↓↓↓
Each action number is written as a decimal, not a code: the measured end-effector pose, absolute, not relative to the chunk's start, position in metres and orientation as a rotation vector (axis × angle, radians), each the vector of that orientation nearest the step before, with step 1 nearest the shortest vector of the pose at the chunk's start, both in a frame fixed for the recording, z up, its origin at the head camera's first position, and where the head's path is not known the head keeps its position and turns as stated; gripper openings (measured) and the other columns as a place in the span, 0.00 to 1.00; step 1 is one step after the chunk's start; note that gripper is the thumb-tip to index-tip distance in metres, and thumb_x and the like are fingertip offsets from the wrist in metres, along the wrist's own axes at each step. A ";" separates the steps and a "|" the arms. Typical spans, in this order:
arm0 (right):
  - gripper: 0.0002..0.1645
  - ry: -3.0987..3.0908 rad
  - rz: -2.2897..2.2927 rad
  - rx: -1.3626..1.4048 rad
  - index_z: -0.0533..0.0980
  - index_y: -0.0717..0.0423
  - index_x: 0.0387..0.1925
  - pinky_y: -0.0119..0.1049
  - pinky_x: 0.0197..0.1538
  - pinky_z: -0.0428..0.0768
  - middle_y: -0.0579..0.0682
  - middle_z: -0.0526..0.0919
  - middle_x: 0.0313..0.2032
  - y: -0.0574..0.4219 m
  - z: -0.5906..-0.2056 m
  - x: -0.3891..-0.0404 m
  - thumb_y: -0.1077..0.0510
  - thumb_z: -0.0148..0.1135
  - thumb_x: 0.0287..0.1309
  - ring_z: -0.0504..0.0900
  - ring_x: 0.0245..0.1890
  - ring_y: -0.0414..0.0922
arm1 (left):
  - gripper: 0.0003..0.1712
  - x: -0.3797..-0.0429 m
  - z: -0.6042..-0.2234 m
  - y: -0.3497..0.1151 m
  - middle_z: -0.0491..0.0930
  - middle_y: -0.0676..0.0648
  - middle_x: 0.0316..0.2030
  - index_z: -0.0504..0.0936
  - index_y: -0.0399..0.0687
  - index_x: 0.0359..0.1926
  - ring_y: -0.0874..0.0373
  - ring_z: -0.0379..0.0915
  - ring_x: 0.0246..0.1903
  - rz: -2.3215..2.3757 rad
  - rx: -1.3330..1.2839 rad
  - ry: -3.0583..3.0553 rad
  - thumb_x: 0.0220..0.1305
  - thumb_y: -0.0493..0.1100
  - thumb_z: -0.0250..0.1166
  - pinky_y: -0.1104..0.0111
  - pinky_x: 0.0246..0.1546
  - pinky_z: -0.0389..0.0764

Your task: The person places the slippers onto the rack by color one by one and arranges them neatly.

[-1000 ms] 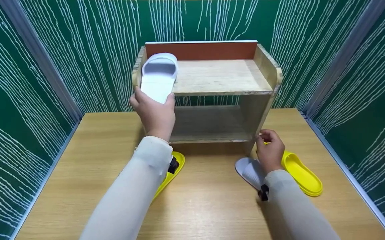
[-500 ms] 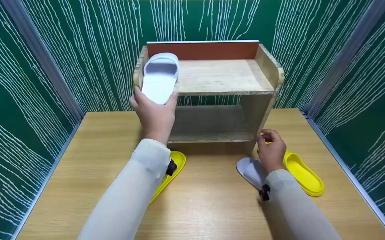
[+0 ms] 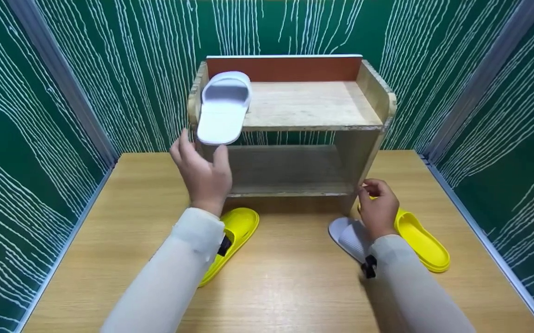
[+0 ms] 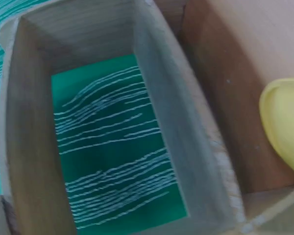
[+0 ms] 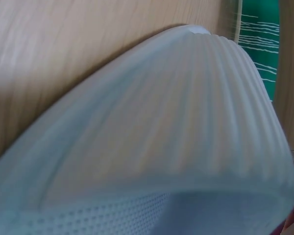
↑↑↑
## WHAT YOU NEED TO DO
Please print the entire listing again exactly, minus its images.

## RESULT OF THIS EXERCISE
Each action number is written as a decimal, not a code: the measured end-effector pose, absolute, not relative to the chunk's start, position in metres and orientation as a rotation vector (axis × angle, radians), each the vector of that orientation nearest the step before, with step 1 nearest the shortest vector of the pose at the chunk's start, both in a frame fixed for the recording, z up, its origin at the head camera's first position, and where the head's path is not known the head keeps its position and turns as stated; gripper openings (measured) and the other columns as a place in the span, 0.00 to 1.00; step 1 is one step after the chunk's start; note that gripper is the thumb-tip to index-tip distance in metres, and thumb_x and the like are fingertip offsets from the wrist in metres, along the wrist's own axes at each step. A ";" separates the steps and a "|" the arms. Typical spans, in this order:
arm0 (right):
  - gripper: 0.0002..0.1645
  - ry: -3.0987..3.0908 rad
  - rz: -2.2897..2.2927 rad
  - rx: -1.3626..1.4048 rad
  - index_z: -0.0533..0.0980
  - index_y: -0.0717..0.0423
  - index_x: 0.0387..0.1925
  - pinky_y: -0.0119..0.1049
  - pinky_x: 0.0197..0.1538
  - pinky_z: -0.0428..0.0768
  - middle_y: -0.0579..0.0682
  - middle_z: -0.0526..0.0919
  - middle_x: 0.0313..0.2032
  - y: -0.0574..0.4219 m
  - z: -0.5906..-0.2056 m
  - x: -0.3891..-0.0404 m
  - thumb_y: -0.1077..0.0510
  - thumb_z: -0.0148..0.1135
  - thumb_x: 0.0287..0.1309
  - ring_z: -0.0504..0.0900
  - ring_x: 0.0245..0.1890
  - ring_y: -0.0414..0.0922
arm1 (left):
  - gripper: 0.0003..0.1712
  - x: -0.3797..-0.0429 m
  - z: -0.6042..-0.2234 m
  - y: -0.3497..0.1151 m
  - middle_z: -0.0491..0.0930
  - middle_y: -0.0676..0.0648
  - middle_x: 0.0316..0.2030
  - index_z: -0.0504..0.0936
  - index_y: -0.0399..0.0687
  - index_x: 0.0359..0.1926
  - ring_y: -0.0874..0.0373
  - ring_z: -0.0379..0.0915
  - ring_x: 0.0246..0.1903
  - rz: -2.3215..2.3757 rad
  - rx: -1.3330..1.2839 rad
  - ry: -3.0583..3.0553 rad
  - thumb_x: 0.0220..0.1305
  - thumb_y: -0.0493..0.1100
  - thumb_z: -0.0250..0.1166
  - pinky_y: -0.1104..0.0111
  - pinky_x: 0.0246..0.1546
  - pinky_z: -0.0389..0.0764

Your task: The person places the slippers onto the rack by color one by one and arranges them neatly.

[-1000 ms] 
[-500 ms] 
[+0 ms] 
[+0 ms] 
[+0 ms] 

No more work is needed on this answer.